Alternatif Pengganti Garam

Berikut beberapa jenis bahan yang dapat digunakan sebagai pengganti garam untuk membantu Anda mengendalikan konsumsi garam harian.

1. Bawang Putih

Bawang putih merupakan bumbu yang dapat meningkatkan rasa tanpa meningkatkan kandungan natrium. Anda dapat mengurangi penggunaan garam dan menambah jumlah bawang putih dalam resep masakan Anda.
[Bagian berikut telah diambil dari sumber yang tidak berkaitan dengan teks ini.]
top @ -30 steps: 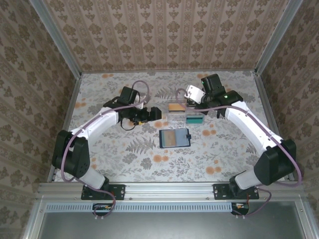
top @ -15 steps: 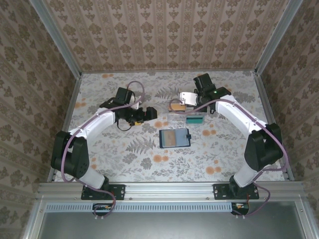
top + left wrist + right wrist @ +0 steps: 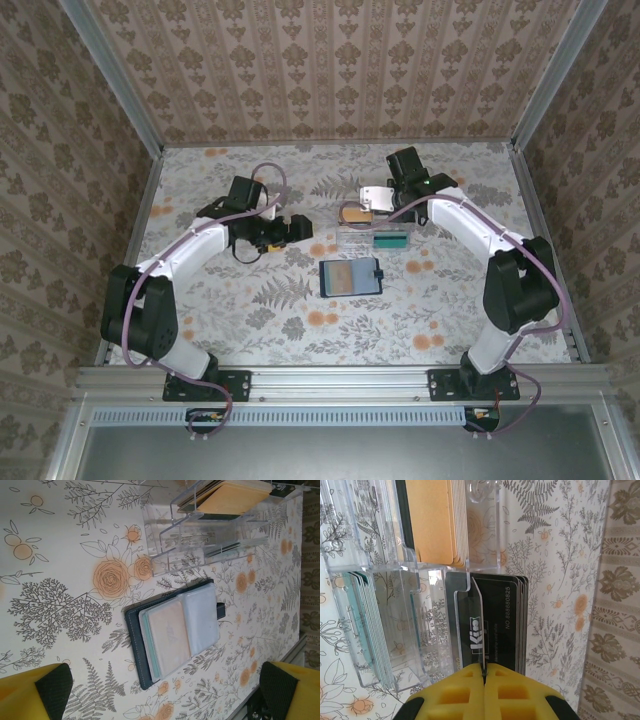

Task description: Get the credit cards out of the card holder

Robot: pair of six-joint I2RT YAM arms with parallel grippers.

Bawang putih juga meningkatkan rasa gurih dalam sup dan tumisan. Sayuran allium ini sarat manfaat kesehatan. Studi menunjukkan bahwa senyawa bawang putih dapat meningkatkan kekebalan tubuh, menurunkan tekanan darah serta meningkatkan kesehatan otak.
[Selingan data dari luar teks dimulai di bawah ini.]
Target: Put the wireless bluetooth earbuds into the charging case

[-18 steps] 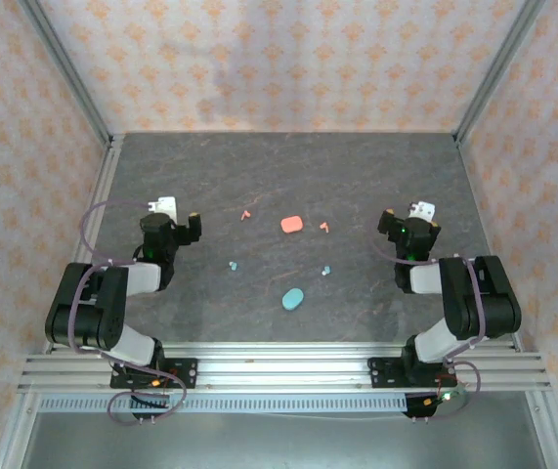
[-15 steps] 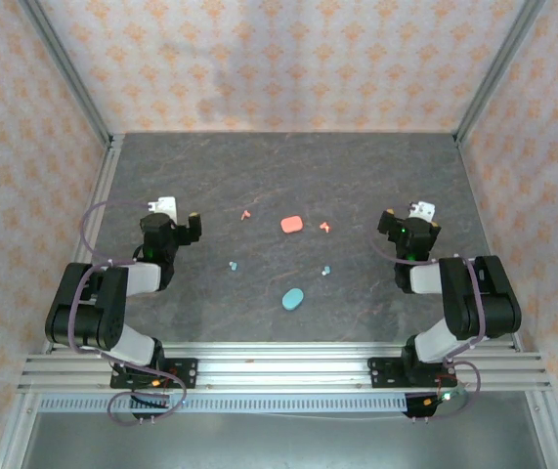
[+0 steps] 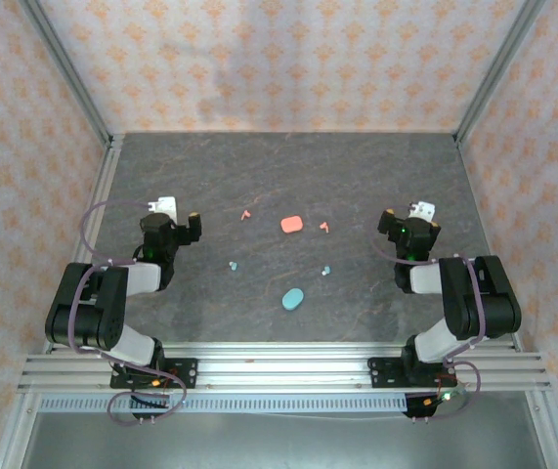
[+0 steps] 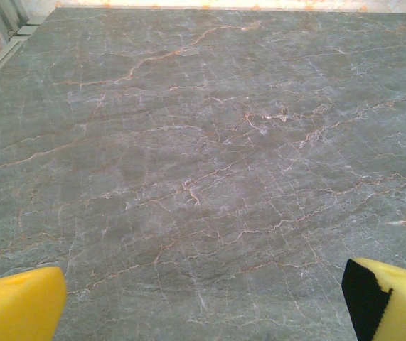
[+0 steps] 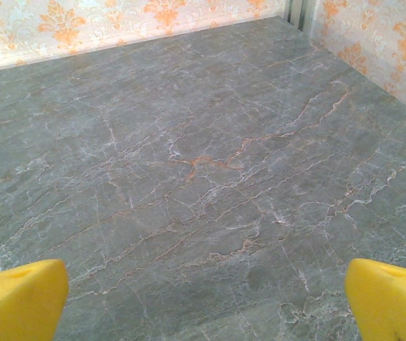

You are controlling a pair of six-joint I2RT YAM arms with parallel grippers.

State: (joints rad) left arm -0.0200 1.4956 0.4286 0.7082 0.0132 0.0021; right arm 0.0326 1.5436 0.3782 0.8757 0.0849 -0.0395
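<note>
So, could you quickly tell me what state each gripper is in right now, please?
Left gripper: open, holding nothing.
Right gripper: open, holding nothing.

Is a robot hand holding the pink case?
No, the pink case lies by itself on the table, with nothing touching it.

Left fingers [image 4: 18, 305] and right fingers [image 5: 18, 298] both stand spread wide.

Far half of the surface [image 3: 288, 166] is wide open. Mid-surface, pink case [image 3: 292, 224], teal case [image 3: 293, 297] and scattered earbuds [image 3: 324, 227] lie well apart, decent gaps between. Patterned walls [image 3: 279, 68] box three sides.
</note>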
2. Bawang Goreng atau Bubuk Bawang 

Seperti bawang putih, bawang bombay menawarkan penambah rasa pada hampir semua resep makanan dengan rasa gurih. Secara khusus, cita rasa bawang kering atau bubuk bawang lebih kuat dibandingkan bawang segar. Bumbu ini juga dapat digunakan sebagai alternatif pengganti garam dalam resep tumis, semur, saus, sup dan salsa. 

3. Adas atau Dill

Rasa adas atau dill yang segar dengan sedikit seledri dapat digunakan sebagai alternatif beraroma garam. Dill merupakan pengganti garam yang sangat baik dalam masakan ikan, kentang atau mentimun. Anda dapat menaburkan dill di atas salmon, menggunakannya sebagai bumbu utama pada salad kentang atau menambahkannya ke perasan jeruk nipis atau jeruk lemon untuk hidangan ikan.

4. Perasan Jeruk Lemon atau Kulit Lemon

Jeruk, terutama perasan jeruk lemon dan kulitnya, adalah alternatif yang sangat baik untuk garam dalam beberapa resep. Sebagai sumber asam, perasan jeruk lemon bertindak mirip dengan garam dengan mengeluarkan rasa makanan.
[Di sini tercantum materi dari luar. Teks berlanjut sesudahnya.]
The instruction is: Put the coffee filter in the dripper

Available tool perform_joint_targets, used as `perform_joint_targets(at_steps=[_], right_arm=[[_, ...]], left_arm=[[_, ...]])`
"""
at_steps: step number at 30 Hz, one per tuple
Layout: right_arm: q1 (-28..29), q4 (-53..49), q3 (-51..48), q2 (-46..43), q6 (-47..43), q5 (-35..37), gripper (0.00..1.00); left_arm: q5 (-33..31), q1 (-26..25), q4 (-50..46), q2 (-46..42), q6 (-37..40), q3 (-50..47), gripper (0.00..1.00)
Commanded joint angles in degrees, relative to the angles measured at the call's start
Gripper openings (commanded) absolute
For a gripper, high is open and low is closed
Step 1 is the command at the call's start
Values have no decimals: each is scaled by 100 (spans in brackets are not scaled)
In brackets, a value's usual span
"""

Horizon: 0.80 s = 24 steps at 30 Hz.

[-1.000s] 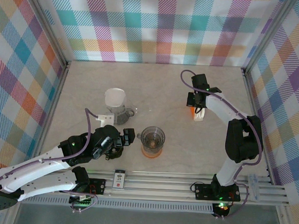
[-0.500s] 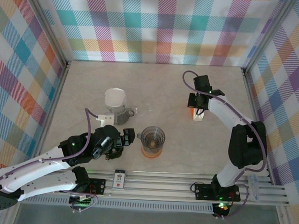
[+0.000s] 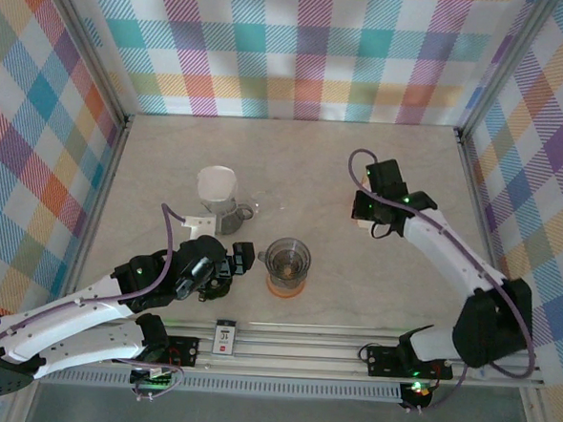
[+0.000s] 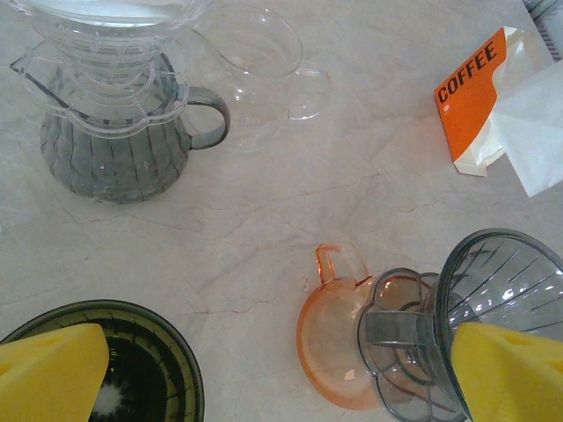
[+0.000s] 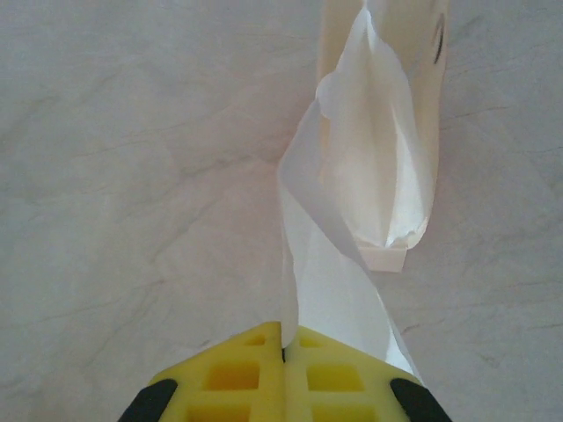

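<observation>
Quick rundown for you: your right claw (image 5: 283, 343) is pinched together on the coffee filter (image 5: 339, 264). In the right wrist view the yellow pads sit flush with the white paper caught in the seam between them. The sheet runs up from there to the mouth of the COFFEE packet (image 5: 384, 257), which lies flat on the marble table (image 3: 313, 165), so one end of the filter is in your grip and the other is at the packet. From overhead that claw is over the right-hand middle of the table, well apart from the dripper (image 3: 288, 261). The dripper stands upright on an orange saucer (image 4: 327, 352) near the front centre, and you can see its ribbed grey cone in the left wrist view. Your left claw (image 3: 238, 264) is spread wide with nothing between the pads, parked just left of the dripper and low over the table. Behind it, toward the back left, a grey carafe (image 4: 114, 149) has a clear cone stacked on top. So the filter is gripped over at the packet and not yet in the dripper.
</observation>
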Motion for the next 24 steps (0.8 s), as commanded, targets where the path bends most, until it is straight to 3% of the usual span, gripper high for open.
perform_joint_targets(at_steps=[1,6,14,24], right_arm=[[229,-417,-97,-538,220,-73,0],[616,-915,-21,-1401,314,-435,0],[1153,-1870,687,-2008,65,-1825,0],[2364,-3065,1820,-1505,103,-1652,0]], left_arm=[[-5,-39,70,8,50,121,100],[30,-43,16,8,71,143,100],[114,-43,-68,25,74,178,100],[153,-43,-125,68,95,204,100]])
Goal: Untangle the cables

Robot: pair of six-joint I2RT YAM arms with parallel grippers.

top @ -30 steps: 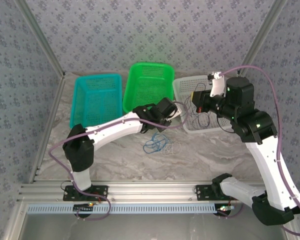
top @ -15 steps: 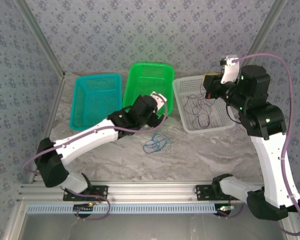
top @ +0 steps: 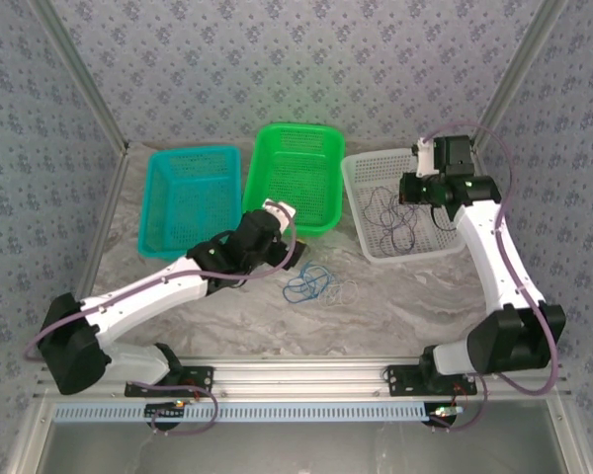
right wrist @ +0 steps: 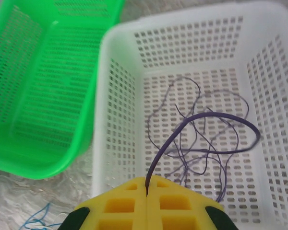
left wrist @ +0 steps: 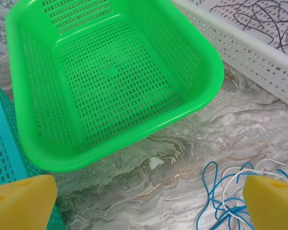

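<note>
The marbled desk (top: 395, 306) takes up most of the floor of the cell. The left arm (top: 148, 291) stretches low across it from the near left corner toward the middle. The right arm (top: 489, 257) rises from the near right and bends back over the far right.

Three perforated baskets stand in a row along the far side. The teal basket (top: 193, 150) is on the left, the green basket (top: 298, 127) is in the middle, and the white basket (top: 358, 209) is on the right. The teal and green ones have nothing in them.

The left fingers (left wrist: 269, 201) are spread wide apart with nothing between them, and they sit just near of the green basket's near edge. The right fingers (right wrist: 120, 206) are pressed together above the white basket. They pinch one end of the dark purple cable (right wrist: 206, 115), which arches up out of the basket in a loop. The rest of it lies in loose tangled curls on the basket floor.

The blue cable (top: 306, 284) lies in a small knot of loops on the bare desk, near of the green basket and just right of the left fingers. The pale cable (top: 344, 293) is threaded through it and trails off to the right. From the left wrist the two look crossed over each other, though I cannot tell how tightly.
</note>
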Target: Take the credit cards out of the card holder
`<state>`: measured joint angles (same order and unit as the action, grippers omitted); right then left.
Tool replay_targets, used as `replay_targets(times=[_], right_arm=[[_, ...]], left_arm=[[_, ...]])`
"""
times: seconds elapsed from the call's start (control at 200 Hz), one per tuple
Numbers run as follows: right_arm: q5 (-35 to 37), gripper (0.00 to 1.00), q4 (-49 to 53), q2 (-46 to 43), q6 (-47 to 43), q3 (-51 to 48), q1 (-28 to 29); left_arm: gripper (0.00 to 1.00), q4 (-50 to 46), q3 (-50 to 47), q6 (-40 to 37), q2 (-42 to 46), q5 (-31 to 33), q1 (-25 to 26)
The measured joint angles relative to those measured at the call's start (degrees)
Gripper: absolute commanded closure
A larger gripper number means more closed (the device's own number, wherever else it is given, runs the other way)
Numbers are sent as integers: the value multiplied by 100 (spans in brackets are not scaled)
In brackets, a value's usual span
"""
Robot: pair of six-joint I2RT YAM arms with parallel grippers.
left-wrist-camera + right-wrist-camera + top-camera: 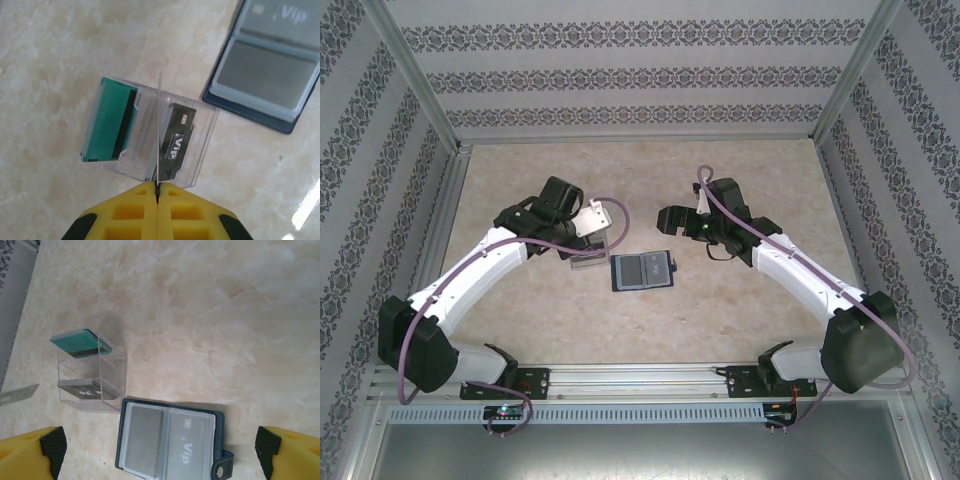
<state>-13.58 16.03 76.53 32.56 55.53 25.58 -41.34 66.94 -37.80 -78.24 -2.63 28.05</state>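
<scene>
The left gripper (157, 185) is being pressed together on a thin grey card (159, 130). The card is being pinched by one short end and carried on edge, so little more than its rim is being seen from the wrist. Straight ahead of the fingertips, a clear box (205, 135) is being used as the drop-off. The upright hold is judged to be there so that the card can be slid down into it.

Two cards are being stored in the box. A teal card (112, 120) with a dark stripe is standing left of the pinched one, and a black card (177, 140) is standing right of it. "VIP" is being shown in white on the black card.

The wallet (265, 75) is lying open on the table (50, 50), ahead and to the right of the left gripper and just beside the box; whether they touch cannot be told.

The right gripper (160, 440) is being held spread wide above the wallet, which is lying below and between its fingers (52, 442). This spread is judged to be readiness for the next card. One grey pocket card (187, 440) is being shown through a clear sleeve, and "Vip" is being read on it. Smaller print above that word is too small to be read. A snap tab (222, 467) is being seen at the corner nearest the right finger.
</scene>
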Motion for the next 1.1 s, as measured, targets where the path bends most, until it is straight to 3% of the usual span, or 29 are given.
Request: replay_targets(times=[0.42, 1.099], right_arm=[[-4, 2, 0, 2, 0, 0, -72], [-81, 2, -2, 90, 0, 0, -186]], left_arm=[[100, 11, -264, -562, -675, 636, 260], [100, 278, -256, -638, -1412, 911, 275]])
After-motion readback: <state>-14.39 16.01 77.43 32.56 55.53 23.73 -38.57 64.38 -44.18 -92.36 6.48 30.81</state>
Sementara itu, kulit lemon memberikan rasa jeruk yang lebih kuat. Jerul dapat ditaburi di atas sayuran yang dimasak dan digunakan dalam saus salad, serta perendam untuk daging dan ikan.

5. Lada Hitam Bubuk

Garam dan merica merupakan duo kuliner klasik. Namun, apabila Anda ingin mengurangi pemakaian garam, cukup gunakan lada hitam bubuk. Lada hitam merupakan pengganti garam dan tambahan yang bagus untuk resep sup, pasta, daging panggang dan hidangan dengan cita rasa gurih lainnya.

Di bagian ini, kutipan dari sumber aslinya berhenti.